● Exercise instructions
When you reach the line that contains "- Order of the" in the data below, start reproducing lines exactly, and stop after the line that contains "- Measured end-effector".

[Extracted records]
•••••

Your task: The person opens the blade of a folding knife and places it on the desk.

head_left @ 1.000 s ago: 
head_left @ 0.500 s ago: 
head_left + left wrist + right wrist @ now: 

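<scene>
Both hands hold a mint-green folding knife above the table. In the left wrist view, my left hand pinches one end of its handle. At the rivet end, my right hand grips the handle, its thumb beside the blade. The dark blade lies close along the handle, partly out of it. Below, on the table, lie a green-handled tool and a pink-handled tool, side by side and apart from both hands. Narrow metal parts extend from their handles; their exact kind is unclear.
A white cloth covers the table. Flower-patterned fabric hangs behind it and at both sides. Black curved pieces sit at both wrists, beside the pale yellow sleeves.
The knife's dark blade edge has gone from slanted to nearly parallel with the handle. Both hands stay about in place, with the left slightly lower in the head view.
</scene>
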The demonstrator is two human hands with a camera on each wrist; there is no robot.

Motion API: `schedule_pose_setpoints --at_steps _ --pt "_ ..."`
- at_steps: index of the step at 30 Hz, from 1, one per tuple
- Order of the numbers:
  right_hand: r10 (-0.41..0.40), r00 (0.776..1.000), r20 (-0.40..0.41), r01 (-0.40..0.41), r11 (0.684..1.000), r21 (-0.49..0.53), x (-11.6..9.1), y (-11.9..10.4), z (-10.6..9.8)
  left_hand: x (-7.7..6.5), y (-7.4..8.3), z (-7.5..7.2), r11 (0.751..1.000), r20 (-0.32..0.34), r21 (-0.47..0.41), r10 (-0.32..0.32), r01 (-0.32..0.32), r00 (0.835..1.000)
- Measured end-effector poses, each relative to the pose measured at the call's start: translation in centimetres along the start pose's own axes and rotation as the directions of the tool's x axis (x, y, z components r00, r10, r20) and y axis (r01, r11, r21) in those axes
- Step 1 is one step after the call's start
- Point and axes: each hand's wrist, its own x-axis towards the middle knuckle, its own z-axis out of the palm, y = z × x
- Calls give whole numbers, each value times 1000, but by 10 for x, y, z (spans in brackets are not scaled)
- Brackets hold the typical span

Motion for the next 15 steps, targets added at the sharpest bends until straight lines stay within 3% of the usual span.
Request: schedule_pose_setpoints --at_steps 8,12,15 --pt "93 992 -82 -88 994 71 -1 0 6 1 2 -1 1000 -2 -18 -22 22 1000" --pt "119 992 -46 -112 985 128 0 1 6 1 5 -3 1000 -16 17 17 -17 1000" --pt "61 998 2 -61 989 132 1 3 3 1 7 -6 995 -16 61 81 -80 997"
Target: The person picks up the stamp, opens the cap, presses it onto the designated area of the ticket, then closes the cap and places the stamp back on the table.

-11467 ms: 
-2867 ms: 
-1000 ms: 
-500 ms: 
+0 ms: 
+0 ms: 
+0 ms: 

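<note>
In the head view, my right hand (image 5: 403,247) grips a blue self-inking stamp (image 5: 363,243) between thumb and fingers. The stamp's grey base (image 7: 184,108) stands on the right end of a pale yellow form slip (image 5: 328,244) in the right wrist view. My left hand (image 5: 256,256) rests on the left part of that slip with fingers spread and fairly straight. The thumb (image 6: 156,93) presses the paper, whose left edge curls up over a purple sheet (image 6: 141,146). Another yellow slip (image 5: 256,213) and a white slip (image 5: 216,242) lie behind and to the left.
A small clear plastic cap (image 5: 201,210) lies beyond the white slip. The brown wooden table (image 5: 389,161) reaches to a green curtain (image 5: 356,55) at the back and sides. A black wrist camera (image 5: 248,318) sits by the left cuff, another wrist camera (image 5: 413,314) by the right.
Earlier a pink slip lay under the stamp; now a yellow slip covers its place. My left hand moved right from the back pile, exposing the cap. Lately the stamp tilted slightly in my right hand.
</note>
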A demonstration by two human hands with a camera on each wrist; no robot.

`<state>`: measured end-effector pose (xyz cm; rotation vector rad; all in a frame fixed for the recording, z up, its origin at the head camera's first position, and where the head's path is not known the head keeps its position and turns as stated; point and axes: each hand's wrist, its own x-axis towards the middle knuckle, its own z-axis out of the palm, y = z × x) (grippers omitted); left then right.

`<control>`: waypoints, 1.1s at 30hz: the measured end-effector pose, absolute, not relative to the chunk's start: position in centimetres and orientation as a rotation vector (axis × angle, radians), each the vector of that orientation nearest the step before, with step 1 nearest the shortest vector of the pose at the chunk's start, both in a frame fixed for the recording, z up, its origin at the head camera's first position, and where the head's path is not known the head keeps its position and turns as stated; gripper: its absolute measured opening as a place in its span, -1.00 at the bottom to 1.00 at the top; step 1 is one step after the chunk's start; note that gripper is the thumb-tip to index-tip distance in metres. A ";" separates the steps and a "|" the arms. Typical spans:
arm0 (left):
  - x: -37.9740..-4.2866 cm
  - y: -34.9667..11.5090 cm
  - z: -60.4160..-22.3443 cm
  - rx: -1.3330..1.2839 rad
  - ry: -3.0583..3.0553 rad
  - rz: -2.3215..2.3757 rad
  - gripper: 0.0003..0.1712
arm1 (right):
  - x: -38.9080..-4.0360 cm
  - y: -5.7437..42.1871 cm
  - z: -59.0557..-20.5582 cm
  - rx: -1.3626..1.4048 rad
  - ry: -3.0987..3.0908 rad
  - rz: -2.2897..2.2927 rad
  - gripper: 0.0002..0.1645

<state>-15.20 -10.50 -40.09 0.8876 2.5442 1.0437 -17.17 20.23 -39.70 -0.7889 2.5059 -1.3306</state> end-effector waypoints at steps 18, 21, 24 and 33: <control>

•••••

● Response for this exercise
- Order of the numbers:
  right_hand: r10 (-0.41..0.40), r00 (0.776..1.000), r20 (-0.40..0.41), r01 (-0.40..0.41), r11 (0.684..1.000), r21 (-0.49..0.53), x (-11.6..9.1), y (-11.9..10.4), z (-10.6..9.8)
  left_hand: x (-7.7..6.5), y (-7.4..8.3), z (-7.5..7.2), r11 (0.751..1.000), r20 (-0.32..0.34), r21 (-0.47..0.41), r10 (-0.32..0.32), r01 (-0.32..0.32), r00 (0.835..1.000)
- Measured end-effector poses, each relative to the pose measured at the call's start: translation in centimetres along the start pose's own axes and rotation as the directions of the tool's x axis (x, y, z components r00, r10, r20) and y axis (r01, r11, r21) in those axes

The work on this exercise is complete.